「Optimism is wil(オプティミズム イズ ウィル)」という言葉があるそうだ。オプティミズムは楽観で、この場合のウィルは未来形助動詞ではなくて名詞で意思という意味になる。
直訳すると「楽観は意思」。これには「Pessimism is nature(ペシミズム イズ ネイチャー)」という対義語がある。「悲観は生来のもの」だろうか。
「楽観は意思」というのはいいな。ほっとくと悲観的になるから勤めて楽観的になろうということだ。
働きだしてから給料という形でお金を稼いだのは3年しかない。あとはずっと定職につかず、その場その場で30年やってきた。フリーランスになって給料のありがたみがよくわかった。
サラリーマン時代より何倍も収入があった時期もあったし、さっぱりのときもあった。計画性を持って暮らしたことなどない。
フリーランスは悲観的になろうと思えばいくらでもなれる。一年後のことすらわからないし、体を壊したら即アウト。景気にも大きく左右される。

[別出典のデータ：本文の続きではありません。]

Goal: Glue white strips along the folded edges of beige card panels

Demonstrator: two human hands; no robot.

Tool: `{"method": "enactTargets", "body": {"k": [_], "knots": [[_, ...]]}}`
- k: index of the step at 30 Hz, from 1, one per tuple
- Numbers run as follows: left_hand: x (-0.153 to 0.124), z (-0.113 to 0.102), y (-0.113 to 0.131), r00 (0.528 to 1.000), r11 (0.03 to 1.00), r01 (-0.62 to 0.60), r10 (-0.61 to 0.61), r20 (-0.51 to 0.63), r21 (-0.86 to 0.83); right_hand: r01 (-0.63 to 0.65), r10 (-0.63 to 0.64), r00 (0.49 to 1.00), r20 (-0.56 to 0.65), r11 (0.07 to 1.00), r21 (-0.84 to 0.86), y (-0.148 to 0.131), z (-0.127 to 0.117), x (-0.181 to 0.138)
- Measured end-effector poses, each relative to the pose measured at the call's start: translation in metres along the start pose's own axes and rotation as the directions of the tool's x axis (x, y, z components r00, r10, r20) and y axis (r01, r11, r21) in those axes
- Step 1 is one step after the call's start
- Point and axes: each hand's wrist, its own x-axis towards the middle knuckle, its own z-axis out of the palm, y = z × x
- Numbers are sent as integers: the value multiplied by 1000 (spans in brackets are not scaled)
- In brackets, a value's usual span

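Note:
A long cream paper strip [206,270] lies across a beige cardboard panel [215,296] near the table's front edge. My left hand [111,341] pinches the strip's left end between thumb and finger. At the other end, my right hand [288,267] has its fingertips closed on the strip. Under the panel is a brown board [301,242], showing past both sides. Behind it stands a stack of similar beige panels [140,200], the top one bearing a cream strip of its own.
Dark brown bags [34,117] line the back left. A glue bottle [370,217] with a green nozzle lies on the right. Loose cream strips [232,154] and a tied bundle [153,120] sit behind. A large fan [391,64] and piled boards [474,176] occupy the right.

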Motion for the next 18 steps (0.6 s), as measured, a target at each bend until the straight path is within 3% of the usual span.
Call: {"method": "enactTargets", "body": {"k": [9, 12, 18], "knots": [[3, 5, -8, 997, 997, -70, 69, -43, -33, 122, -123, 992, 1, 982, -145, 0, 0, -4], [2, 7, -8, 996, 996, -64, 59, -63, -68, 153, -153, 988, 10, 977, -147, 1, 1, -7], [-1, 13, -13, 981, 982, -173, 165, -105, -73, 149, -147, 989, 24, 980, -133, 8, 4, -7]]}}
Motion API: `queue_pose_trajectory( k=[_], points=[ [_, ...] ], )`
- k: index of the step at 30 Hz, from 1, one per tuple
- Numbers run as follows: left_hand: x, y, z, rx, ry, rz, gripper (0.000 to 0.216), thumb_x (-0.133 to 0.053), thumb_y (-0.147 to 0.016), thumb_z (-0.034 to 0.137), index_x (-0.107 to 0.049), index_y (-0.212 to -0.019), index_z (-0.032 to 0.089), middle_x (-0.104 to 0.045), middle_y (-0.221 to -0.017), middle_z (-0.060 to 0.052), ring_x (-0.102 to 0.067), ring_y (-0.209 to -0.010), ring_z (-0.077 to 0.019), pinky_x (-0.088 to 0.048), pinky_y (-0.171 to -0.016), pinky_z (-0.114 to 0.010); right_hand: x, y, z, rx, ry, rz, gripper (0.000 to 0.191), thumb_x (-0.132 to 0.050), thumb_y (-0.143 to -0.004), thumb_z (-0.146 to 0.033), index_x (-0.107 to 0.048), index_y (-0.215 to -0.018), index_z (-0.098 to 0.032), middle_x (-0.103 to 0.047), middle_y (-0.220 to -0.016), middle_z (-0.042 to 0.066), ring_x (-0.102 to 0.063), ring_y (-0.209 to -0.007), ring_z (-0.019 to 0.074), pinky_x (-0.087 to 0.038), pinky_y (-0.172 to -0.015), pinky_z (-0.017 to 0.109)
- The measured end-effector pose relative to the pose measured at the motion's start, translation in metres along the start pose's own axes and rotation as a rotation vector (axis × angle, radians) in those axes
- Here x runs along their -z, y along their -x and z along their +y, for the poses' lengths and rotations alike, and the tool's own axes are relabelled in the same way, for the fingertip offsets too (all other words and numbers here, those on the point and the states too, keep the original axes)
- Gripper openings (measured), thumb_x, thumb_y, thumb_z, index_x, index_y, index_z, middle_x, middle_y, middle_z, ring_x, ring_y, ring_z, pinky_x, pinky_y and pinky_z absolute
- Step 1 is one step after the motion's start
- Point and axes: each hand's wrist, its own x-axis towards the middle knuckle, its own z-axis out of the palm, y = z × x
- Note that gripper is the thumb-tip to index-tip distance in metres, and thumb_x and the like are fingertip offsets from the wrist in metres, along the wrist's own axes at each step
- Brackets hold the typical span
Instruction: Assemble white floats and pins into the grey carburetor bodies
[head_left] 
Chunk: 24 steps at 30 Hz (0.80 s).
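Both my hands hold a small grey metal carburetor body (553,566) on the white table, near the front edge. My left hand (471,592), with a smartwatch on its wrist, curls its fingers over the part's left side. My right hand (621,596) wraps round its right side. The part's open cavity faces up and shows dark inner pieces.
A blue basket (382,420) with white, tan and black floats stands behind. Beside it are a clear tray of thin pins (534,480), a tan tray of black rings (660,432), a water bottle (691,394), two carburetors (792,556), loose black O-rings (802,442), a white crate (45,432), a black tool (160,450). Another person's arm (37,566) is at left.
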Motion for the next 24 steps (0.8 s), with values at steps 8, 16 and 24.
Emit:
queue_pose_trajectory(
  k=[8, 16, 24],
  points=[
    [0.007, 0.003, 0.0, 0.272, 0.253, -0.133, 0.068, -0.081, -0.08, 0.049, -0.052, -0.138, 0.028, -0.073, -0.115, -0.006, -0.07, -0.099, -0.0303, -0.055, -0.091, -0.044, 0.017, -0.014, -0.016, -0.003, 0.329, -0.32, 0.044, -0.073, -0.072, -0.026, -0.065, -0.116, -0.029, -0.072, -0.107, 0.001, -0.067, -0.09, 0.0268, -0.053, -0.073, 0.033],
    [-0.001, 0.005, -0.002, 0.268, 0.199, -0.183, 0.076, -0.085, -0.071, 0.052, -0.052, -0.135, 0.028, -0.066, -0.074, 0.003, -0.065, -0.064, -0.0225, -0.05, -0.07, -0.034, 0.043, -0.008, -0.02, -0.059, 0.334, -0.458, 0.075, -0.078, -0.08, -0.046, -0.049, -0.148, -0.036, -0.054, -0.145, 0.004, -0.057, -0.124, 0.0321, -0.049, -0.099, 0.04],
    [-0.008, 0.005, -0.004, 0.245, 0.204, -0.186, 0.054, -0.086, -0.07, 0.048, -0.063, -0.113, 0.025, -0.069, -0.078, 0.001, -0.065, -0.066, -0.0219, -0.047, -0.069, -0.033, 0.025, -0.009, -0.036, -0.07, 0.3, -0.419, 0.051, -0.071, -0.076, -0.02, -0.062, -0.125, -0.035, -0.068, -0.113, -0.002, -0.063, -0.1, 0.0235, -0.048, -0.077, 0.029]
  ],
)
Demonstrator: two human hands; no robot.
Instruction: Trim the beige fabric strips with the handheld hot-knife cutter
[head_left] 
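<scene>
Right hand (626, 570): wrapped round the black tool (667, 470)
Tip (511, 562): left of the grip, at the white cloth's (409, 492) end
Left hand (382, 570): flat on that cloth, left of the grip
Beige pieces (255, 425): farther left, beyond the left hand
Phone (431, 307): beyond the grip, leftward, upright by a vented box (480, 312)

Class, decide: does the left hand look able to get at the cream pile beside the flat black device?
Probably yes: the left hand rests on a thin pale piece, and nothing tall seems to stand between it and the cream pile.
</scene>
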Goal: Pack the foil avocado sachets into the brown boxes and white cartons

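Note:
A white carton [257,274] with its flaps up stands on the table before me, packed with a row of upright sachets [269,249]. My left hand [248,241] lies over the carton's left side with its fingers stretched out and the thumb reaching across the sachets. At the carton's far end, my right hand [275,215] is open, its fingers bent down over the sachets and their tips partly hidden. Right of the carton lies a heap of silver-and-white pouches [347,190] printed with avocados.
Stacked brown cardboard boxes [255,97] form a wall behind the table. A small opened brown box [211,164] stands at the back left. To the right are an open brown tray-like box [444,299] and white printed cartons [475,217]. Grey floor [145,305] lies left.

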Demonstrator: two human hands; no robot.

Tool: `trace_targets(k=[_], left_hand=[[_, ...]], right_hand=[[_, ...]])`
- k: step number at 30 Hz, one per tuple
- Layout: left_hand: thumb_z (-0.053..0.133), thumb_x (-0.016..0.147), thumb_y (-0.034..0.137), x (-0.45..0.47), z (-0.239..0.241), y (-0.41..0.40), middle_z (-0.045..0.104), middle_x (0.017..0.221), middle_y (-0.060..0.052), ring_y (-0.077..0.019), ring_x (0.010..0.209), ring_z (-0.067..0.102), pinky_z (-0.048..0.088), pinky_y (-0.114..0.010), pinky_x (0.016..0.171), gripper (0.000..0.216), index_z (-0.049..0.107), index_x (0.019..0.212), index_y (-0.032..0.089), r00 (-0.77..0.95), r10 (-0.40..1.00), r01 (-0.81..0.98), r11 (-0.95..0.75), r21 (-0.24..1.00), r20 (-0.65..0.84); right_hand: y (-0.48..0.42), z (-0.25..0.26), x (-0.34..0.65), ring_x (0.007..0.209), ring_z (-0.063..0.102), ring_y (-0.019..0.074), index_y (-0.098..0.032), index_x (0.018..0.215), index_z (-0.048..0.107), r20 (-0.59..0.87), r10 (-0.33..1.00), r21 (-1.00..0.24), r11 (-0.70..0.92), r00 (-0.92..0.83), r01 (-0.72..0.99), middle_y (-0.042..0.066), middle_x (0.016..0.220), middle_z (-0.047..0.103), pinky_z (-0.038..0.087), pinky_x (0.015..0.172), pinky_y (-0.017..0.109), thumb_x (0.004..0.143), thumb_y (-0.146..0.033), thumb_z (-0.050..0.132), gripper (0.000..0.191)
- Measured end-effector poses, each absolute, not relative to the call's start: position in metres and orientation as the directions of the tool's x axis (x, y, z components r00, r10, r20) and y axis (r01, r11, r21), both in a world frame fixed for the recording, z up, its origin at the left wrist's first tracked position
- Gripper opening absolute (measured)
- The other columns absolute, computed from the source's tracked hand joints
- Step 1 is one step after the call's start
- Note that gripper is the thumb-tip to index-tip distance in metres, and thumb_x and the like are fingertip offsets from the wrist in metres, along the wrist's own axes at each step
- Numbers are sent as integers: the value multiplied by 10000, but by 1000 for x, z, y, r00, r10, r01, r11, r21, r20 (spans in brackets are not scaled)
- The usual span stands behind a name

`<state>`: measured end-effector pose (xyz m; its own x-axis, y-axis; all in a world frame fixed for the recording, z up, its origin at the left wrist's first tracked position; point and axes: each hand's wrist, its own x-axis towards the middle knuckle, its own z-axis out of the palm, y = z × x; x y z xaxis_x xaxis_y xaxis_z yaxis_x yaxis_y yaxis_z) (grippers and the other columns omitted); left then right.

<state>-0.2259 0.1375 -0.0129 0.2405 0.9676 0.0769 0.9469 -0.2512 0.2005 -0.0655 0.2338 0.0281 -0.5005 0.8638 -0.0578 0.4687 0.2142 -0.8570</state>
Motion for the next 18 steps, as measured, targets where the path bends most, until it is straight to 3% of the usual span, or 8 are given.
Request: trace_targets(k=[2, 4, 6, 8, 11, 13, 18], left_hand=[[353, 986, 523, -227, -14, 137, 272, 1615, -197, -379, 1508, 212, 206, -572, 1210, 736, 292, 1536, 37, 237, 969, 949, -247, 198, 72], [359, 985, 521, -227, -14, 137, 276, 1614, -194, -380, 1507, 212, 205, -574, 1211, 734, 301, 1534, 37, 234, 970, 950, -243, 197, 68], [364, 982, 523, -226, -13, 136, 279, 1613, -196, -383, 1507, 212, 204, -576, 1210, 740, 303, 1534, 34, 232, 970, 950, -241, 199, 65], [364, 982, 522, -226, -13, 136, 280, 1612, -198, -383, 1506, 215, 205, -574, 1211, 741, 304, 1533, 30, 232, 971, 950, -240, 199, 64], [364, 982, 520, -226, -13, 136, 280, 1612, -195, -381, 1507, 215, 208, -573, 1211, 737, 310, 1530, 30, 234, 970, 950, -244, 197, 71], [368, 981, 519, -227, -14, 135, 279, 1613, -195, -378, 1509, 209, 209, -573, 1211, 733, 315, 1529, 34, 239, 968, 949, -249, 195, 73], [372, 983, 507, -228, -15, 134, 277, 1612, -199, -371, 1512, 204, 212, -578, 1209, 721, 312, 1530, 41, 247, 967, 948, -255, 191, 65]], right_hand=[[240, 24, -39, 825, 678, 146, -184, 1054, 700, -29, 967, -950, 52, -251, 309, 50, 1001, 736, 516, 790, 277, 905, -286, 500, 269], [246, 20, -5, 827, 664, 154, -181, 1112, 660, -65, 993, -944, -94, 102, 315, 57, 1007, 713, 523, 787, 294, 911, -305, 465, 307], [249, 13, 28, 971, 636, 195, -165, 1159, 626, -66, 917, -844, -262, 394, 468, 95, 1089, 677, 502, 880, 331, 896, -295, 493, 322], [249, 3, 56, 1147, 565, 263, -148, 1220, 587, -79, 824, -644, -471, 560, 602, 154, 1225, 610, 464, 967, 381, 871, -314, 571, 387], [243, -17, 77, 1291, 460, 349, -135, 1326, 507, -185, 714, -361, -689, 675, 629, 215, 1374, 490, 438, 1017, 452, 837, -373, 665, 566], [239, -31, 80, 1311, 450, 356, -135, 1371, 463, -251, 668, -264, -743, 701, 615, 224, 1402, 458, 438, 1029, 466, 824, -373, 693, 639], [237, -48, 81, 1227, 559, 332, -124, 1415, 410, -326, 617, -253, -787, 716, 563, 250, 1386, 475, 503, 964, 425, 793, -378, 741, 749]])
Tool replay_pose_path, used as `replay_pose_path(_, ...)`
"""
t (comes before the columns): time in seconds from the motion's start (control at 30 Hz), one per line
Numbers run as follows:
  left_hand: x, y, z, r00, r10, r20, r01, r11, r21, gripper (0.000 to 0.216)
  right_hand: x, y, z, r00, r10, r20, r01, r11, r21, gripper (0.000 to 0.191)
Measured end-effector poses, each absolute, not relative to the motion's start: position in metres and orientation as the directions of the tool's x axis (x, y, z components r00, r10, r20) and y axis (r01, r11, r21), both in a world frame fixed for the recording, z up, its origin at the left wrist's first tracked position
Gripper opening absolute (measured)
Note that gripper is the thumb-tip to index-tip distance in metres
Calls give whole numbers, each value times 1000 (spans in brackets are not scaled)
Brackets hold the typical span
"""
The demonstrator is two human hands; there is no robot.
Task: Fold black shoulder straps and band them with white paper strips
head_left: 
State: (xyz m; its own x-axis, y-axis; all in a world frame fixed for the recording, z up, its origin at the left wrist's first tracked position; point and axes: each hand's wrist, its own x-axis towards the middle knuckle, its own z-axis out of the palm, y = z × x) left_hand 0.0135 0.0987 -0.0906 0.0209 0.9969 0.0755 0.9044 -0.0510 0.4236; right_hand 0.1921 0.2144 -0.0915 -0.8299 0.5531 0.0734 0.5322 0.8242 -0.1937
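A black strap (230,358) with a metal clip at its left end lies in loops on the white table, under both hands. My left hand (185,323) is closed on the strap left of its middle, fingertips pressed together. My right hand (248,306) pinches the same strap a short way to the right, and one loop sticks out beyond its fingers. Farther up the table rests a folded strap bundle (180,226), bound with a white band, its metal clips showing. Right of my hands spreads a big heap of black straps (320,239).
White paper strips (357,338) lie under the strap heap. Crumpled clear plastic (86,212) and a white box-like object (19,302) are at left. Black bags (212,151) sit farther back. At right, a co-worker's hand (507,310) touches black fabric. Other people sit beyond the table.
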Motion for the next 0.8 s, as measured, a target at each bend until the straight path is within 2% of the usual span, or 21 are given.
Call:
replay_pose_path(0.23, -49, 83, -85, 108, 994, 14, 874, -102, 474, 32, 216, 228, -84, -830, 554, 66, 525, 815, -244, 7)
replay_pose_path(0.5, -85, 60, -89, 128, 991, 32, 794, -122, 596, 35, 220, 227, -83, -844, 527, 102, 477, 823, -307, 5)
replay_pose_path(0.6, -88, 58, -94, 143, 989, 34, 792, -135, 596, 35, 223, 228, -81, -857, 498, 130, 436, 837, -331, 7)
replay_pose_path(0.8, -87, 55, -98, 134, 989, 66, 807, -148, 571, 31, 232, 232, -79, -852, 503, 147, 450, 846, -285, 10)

これまで生きてこれたのはラッキーとしか言いようがない。
冬青の高橋社長に会うと「渡部さんはいつも明るいですよねえ」とよく言われる。というか半ば呆れられている。僕の置かれている経済的状況がよくわかっているゆえの心配なのだが、僕からは一向にそれが見えないというのだ。
「生活が苦しくて、なんて言ってたら誰もよりつかないでしょ。僕の仕事は人と会ってなんぼなんだから。いつも楽しいことだけ考えてますよ」と答えている。
もともと写真は楽しいからね。いい仕事だなと自分でも思う。
悲観というのは予測からおきる。まだ起こっていないことを先まりして心配してもしょうがない。フリーランスなんだから。2年前から先の心配はしないことにした。
意思を持って楽観的になることに決めたのだ。